Rich Stephens has lived with the physical, social, and emotional impact of stuttering since he was four years old. What made his situation worse was that he didn’t know anyone else who stuttered. He can’t confide any of his struggles and this led to feelings of loneliness and isolation. When he grew older, Rich realized that thousands of other children go through the same struggles he had as a child who stuttered. Today, Rich is determined to do something about this problem. He is now President of SAY Australia, the first international arm of SAY (Stuttering Association for the Young).
In my conversation with him, Rich shares his experiences of stuttering and opinions about how best to deal with the issue.

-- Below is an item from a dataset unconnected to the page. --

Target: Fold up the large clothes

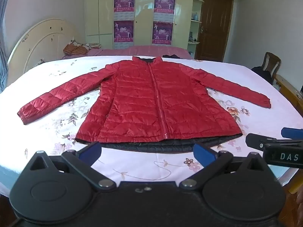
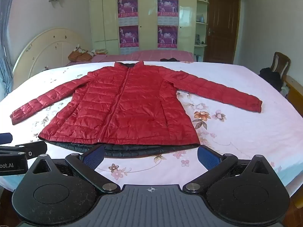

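Observation:
A red quilted jacket lies flat and zipped on the floral bed sheet, both sleeves spread out to the sides, its dark lining showing along the hem. It also shows in the right wrist view. My left gripper is open and empty, hovering just short of the hem. My right gripper is open and empty, also just short of the hem. The right gripper shows at the right edge of the left wrist view.
The bed's cream headboard is at the far left. A pink blanket and folded cloth lie beyond the jacket. A wardrobe with posters, a brown door and a chair stand behind.

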`<state>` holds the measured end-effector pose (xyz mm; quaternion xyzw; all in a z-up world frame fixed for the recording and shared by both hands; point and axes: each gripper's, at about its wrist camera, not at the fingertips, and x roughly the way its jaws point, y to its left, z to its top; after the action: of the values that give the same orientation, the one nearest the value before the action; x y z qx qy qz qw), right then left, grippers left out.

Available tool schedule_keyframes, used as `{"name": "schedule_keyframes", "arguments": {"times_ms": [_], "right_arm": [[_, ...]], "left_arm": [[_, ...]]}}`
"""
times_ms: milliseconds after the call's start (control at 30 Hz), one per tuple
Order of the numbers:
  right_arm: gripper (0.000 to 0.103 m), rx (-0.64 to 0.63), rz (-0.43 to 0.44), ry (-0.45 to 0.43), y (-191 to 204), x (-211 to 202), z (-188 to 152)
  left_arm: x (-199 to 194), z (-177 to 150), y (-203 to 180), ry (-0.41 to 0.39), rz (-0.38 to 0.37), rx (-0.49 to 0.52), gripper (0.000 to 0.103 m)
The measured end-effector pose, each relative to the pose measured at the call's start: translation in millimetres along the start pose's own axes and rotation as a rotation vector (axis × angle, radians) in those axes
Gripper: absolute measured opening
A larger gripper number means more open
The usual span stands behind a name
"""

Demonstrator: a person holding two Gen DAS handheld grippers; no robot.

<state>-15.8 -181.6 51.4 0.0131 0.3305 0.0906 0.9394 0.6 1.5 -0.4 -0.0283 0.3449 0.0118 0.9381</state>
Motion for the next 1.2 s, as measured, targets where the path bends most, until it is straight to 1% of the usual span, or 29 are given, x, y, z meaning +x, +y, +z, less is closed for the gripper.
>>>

Listen to the episode and learn about:
- Rich’s experiences as a child who stuttered
- The psychological and social impact of stuttering on children
- Why educating the public about stuttering and how to talk with people who stutter is critical in improving their lives
- The correlation of stuttering and social anxiety and why it’s so important to address not just the former but also the latter
- What it felt like for Rich to finally meet someone who also stuttered
- Why there is no one-size-fits-all approach to dealing with stuttering
- Rich’s experience at Camp SAY
- How Rich help brought SAY in Australia
- SAY’s programs in Australia
“For me, it’s allowing that space. Just allow that space. Just fight the urge to interject. To listen. You know, because, for people who stutter, they have a lot of things to say if we give them time to say it.”
“All you have to be is you. That’s all you have to be. All you have to be is you.”